→ **Data under study**:
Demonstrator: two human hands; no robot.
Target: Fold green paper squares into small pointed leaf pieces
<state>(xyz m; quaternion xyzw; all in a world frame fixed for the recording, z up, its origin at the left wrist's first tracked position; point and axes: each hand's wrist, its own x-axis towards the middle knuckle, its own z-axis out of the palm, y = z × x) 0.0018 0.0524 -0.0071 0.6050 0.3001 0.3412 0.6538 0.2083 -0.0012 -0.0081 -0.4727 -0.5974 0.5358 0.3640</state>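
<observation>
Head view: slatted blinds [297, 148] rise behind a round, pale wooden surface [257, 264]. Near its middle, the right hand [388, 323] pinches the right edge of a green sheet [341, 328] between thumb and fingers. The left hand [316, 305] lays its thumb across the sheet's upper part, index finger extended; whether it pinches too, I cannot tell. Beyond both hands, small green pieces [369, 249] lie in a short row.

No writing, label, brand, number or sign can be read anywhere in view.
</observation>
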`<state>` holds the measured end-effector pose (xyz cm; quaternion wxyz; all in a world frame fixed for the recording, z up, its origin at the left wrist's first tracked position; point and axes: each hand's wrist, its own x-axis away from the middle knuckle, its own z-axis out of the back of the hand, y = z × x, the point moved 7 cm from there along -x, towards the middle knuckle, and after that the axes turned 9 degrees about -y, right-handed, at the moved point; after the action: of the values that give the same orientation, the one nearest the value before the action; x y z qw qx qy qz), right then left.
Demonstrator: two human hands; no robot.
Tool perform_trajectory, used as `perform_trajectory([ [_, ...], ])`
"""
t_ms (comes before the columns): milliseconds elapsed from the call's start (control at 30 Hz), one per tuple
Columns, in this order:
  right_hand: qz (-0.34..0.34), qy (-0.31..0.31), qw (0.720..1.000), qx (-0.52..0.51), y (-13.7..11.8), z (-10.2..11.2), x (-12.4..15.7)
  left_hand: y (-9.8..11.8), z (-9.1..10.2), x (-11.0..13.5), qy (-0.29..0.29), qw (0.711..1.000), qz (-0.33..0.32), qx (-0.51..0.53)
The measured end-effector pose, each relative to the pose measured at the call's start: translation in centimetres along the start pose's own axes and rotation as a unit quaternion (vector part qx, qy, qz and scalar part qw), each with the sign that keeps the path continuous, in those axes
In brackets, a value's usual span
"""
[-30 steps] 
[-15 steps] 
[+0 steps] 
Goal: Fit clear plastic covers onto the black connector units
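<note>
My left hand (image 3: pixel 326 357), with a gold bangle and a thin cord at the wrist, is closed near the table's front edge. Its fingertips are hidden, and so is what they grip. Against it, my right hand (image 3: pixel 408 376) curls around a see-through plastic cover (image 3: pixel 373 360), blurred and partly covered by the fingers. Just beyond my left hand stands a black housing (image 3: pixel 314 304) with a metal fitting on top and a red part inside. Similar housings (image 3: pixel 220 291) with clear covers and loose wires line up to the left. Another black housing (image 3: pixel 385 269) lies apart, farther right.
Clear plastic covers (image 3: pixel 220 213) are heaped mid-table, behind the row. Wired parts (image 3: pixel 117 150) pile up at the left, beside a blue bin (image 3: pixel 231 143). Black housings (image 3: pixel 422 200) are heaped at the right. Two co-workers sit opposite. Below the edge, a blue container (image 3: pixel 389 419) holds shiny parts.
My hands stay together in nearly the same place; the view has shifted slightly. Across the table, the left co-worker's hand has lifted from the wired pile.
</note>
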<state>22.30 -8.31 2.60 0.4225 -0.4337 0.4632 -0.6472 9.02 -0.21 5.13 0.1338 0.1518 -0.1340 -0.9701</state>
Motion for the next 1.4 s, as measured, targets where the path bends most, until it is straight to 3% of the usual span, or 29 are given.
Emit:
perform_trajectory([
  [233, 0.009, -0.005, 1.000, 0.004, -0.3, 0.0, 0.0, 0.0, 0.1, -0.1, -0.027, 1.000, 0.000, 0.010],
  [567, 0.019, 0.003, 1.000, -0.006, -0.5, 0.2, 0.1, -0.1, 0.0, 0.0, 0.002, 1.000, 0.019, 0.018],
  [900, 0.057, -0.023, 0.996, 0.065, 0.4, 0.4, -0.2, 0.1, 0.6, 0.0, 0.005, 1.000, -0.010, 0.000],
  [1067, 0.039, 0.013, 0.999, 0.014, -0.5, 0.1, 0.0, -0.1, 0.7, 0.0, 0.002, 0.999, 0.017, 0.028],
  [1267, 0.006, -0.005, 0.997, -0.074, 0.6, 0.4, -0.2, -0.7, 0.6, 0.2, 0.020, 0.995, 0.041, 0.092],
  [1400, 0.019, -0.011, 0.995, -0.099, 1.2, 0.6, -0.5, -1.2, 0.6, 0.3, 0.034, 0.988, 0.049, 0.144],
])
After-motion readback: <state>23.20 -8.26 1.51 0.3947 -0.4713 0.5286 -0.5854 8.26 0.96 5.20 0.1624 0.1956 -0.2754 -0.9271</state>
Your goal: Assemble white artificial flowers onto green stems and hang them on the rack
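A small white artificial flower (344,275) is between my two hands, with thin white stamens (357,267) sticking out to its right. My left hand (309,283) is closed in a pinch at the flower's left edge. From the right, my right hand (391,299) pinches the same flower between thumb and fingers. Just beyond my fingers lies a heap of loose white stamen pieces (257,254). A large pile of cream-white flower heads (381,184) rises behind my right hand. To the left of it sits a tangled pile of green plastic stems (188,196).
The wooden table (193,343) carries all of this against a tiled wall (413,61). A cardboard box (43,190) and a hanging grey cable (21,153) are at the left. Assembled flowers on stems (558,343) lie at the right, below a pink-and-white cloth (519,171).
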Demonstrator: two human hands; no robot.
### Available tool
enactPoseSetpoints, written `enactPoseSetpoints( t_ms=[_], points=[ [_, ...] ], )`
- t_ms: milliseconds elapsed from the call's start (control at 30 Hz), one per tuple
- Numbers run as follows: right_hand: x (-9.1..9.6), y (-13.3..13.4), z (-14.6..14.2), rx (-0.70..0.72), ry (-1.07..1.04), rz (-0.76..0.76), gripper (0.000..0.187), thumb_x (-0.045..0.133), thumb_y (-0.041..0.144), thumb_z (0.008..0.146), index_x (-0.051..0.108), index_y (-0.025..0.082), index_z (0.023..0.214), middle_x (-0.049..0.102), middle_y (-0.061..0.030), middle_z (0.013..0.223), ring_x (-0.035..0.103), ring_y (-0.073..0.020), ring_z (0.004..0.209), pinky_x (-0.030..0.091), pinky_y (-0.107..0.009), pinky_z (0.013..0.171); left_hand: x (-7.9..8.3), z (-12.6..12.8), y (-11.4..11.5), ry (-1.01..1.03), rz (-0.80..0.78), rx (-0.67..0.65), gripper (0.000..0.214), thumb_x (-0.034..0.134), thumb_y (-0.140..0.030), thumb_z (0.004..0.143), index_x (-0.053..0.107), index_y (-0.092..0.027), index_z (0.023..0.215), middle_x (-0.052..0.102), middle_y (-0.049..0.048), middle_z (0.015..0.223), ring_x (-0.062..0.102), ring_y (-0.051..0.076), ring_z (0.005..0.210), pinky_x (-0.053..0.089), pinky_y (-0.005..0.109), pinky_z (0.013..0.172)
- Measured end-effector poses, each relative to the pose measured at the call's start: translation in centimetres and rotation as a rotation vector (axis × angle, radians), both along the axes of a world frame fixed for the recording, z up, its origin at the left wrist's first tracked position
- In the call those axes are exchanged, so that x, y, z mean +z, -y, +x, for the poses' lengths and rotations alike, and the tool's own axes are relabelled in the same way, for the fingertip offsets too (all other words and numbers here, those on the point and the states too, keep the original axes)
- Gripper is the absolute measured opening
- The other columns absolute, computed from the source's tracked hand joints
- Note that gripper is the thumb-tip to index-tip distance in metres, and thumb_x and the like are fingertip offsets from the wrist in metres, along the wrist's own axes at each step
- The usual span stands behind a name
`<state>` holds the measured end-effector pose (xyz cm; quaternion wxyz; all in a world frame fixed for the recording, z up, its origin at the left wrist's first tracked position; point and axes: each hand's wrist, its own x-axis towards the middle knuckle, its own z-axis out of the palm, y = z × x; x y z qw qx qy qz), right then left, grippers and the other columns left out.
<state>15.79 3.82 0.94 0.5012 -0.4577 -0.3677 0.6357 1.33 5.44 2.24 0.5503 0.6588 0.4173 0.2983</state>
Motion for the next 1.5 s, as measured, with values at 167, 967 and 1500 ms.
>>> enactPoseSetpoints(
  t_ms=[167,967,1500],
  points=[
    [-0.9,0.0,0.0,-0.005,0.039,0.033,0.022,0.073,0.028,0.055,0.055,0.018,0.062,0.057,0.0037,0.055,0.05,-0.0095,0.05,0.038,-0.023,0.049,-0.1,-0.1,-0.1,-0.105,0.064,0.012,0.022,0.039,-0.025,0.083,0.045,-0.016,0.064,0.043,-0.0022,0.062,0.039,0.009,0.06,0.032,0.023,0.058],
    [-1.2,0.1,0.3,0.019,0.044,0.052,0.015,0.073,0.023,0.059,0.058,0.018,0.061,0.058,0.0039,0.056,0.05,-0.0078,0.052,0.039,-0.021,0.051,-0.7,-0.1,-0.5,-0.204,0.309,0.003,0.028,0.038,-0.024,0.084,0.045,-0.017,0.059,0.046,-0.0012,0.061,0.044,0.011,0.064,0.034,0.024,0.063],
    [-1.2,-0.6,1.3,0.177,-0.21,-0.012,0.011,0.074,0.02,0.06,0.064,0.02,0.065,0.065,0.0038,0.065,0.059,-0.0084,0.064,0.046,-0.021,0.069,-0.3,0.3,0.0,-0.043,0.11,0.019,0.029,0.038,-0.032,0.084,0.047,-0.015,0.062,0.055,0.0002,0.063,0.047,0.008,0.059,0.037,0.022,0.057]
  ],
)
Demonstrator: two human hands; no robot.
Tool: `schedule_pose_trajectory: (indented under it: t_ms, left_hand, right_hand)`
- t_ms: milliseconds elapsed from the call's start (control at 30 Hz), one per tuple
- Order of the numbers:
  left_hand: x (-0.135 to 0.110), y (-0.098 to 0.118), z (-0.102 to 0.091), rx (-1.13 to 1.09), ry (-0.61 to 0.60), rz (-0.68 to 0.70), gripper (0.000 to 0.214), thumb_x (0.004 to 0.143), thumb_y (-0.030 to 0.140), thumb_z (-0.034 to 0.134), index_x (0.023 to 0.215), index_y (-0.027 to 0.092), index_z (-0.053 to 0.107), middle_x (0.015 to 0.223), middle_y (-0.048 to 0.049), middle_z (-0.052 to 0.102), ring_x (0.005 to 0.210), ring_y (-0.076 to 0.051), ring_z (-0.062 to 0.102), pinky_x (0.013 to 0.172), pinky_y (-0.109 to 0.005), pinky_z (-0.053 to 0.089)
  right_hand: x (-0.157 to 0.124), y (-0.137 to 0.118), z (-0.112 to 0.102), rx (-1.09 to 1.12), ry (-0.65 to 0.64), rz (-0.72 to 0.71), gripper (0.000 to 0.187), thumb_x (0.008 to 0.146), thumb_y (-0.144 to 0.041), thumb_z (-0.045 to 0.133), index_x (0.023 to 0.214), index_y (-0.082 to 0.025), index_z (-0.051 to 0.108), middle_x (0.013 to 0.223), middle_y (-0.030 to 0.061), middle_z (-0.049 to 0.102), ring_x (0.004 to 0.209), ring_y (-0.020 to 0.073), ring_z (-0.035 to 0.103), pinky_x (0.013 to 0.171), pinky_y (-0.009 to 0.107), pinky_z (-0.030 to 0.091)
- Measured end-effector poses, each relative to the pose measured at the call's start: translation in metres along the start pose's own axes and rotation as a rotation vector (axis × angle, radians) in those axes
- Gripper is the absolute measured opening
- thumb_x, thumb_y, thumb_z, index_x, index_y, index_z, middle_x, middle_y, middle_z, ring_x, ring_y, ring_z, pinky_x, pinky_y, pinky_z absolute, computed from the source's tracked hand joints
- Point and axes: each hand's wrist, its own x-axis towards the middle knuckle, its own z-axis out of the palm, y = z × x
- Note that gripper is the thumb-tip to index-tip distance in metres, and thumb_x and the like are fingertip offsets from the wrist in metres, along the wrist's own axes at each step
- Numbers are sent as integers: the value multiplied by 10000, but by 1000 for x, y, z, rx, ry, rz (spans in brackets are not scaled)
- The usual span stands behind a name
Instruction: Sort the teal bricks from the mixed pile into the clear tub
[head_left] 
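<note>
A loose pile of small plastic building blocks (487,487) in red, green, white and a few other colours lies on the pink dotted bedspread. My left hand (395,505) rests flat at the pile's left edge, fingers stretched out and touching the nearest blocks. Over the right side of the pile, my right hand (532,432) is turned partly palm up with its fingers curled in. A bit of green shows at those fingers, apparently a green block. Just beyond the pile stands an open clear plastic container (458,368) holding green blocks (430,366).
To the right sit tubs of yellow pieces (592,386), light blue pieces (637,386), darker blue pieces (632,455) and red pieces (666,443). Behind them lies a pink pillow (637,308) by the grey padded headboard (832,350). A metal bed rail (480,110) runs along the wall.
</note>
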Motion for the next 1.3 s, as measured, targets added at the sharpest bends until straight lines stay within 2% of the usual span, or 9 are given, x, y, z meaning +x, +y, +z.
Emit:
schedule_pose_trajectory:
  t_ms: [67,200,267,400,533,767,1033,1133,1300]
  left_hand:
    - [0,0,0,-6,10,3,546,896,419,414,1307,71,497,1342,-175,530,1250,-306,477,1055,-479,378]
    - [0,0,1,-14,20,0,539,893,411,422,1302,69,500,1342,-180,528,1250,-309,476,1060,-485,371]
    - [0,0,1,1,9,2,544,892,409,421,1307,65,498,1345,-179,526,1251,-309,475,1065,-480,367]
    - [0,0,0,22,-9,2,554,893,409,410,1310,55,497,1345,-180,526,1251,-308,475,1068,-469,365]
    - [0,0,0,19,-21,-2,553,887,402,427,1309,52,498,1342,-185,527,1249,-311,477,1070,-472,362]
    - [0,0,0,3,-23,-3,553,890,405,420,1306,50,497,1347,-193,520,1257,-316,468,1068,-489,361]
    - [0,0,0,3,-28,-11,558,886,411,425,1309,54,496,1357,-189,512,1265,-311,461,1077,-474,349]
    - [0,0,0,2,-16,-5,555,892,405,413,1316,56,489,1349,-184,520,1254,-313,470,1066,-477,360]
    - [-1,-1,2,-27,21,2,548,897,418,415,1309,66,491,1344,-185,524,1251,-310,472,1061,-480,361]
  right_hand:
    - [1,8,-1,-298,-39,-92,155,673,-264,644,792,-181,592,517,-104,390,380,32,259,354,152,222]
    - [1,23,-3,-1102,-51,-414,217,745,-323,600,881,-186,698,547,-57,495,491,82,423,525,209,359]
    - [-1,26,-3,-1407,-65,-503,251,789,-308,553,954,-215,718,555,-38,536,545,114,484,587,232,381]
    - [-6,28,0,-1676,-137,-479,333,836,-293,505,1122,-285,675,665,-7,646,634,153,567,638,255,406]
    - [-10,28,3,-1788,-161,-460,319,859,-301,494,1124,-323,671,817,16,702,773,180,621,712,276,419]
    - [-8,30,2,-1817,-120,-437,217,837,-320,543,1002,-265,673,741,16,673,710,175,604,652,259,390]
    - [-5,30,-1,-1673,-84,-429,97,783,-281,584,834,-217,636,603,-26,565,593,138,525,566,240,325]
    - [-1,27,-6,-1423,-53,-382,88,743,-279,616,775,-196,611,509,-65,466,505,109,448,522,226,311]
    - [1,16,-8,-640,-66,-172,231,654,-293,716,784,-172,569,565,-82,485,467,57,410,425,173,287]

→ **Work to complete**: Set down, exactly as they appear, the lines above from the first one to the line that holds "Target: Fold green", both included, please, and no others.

→ **Reply to the task**:
Demonstrator: two human hands; no robot.
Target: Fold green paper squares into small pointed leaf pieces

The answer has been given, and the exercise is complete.